== PROBLEM STATEMENT ==
Leaving out the pictures, restate each record below word for word.

== Stored data entries ==
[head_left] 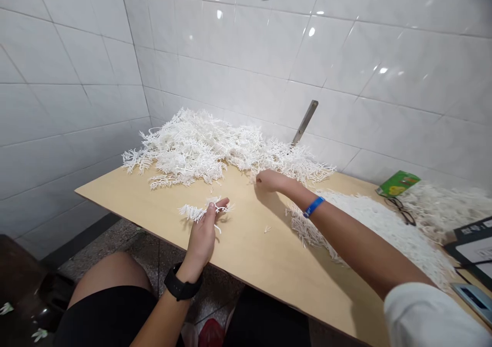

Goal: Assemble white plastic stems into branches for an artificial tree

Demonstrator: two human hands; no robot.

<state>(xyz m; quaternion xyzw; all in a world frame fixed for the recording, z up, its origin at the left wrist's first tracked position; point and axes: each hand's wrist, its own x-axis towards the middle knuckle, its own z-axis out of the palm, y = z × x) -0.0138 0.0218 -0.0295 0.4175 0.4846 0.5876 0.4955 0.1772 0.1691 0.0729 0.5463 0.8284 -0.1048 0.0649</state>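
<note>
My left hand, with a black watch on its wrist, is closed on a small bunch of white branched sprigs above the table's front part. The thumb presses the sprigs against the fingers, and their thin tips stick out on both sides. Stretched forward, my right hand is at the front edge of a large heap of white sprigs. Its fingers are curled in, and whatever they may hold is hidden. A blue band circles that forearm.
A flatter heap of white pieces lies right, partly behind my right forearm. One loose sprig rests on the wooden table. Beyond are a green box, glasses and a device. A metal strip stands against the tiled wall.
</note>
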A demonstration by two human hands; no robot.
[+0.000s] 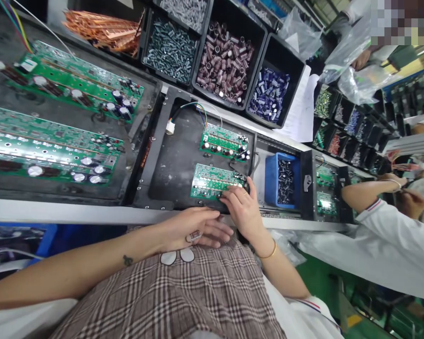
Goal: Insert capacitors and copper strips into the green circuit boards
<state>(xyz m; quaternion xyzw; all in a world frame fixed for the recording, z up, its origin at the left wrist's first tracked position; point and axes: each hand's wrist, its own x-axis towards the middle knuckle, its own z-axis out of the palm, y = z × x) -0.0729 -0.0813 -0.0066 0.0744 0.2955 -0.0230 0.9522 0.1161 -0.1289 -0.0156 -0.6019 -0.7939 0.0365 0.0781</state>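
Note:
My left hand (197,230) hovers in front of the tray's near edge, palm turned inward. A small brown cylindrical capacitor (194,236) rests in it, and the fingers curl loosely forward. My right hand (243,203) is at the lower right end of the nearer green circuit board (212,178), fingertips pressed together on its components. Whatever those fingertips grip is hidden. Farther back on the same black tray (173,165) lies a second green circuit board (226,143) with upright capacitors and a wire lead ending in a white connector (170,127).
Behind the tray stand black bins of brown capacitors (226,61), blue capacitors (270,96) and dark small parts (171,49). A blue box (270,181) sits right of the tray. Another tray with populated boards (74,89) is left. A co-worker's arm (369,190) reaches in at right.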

== COMPLETED EXERCISE ==
[head_left] 

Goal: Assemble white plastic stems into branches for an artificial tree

Demonstrator: two human hands; no robot.

<state>(xyz m; quaternion xyzw; all in a world frame fixed for the recording, z up, its origin at the left wrist's first tracked position; point and axes: each hand's wrist, its own x-axis towards the middle knuckle, its own z-axis out of the palm, y = z × x) -0.0138 0.0218 -0.0295 0.4175 0.4846 0.5876 0.4955 0.1772 0.1691 0.0729 0.5463 0.8284 -0.1048 0.0649</state>
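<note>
My left hand, with a black watch on its wrist, is closed on a small bunch of white branched sprigs above the table's front part. The thumb presses the sprigs against the fingers, and their thin tips stick out on both sides. Stretched forward, my right hand is at the front edge of a large heap of white sprigs. Its fingers are curled in, and whatever they may hold is hidden. A blue band circles that forearm.
A flatter heap of white pieces lies right, partly behind my right forearm. One loose sprig rests on the wooden table. Beyond are a green box, glasses and a device. A metal strip stands against the tiled wall.
</note>
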A demonstration by two human hands; no robot.
[+0.000s] 
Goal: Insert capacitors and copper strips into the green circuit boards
<state>(xyz m; quaternion xyzw; all in a world frame fixed for the recording, z up, its origin at the left wrist's first tracked position; point and axes: each hand's wrist, its own x-axis towards the middle knuckle, its own z-axis out of the palm, y = z × x) -0.0729 -0.0813 -0.0066 0.0744 0.2955 -0.0230 0.9522 0.1161 -0.1289 -0.0156 -0.6019 -0.7939 0.0365 0.0781</state>
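Note:
My left hand (197,230) hovers in front of the tray's near edge, palm turned inward. A small brown cylindrical capacitor (194,236) rests in it, and the fingers curl loosely forward. My right hand (243,203) is at the lower right end of the nearer green circuit board (212,178), fingertips pressed together on its components. Whatever those fingertips grip is hidden. Farther back on the same black tray (173,165) lies a second green circuit board (226,143) with upright capacitors and a wire lead ending in a white connector (170,127).
Behind the tray stand black bins of brown capacitors (226,61), blue capacitors (270,96) and dark small parts (171,49). A blue box (270,181) sits right of the tray. Another tray with populated boards (74,89) is left. A co-worker's arm (369,190) reaches in at right.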

Nothing else remains for this exercise.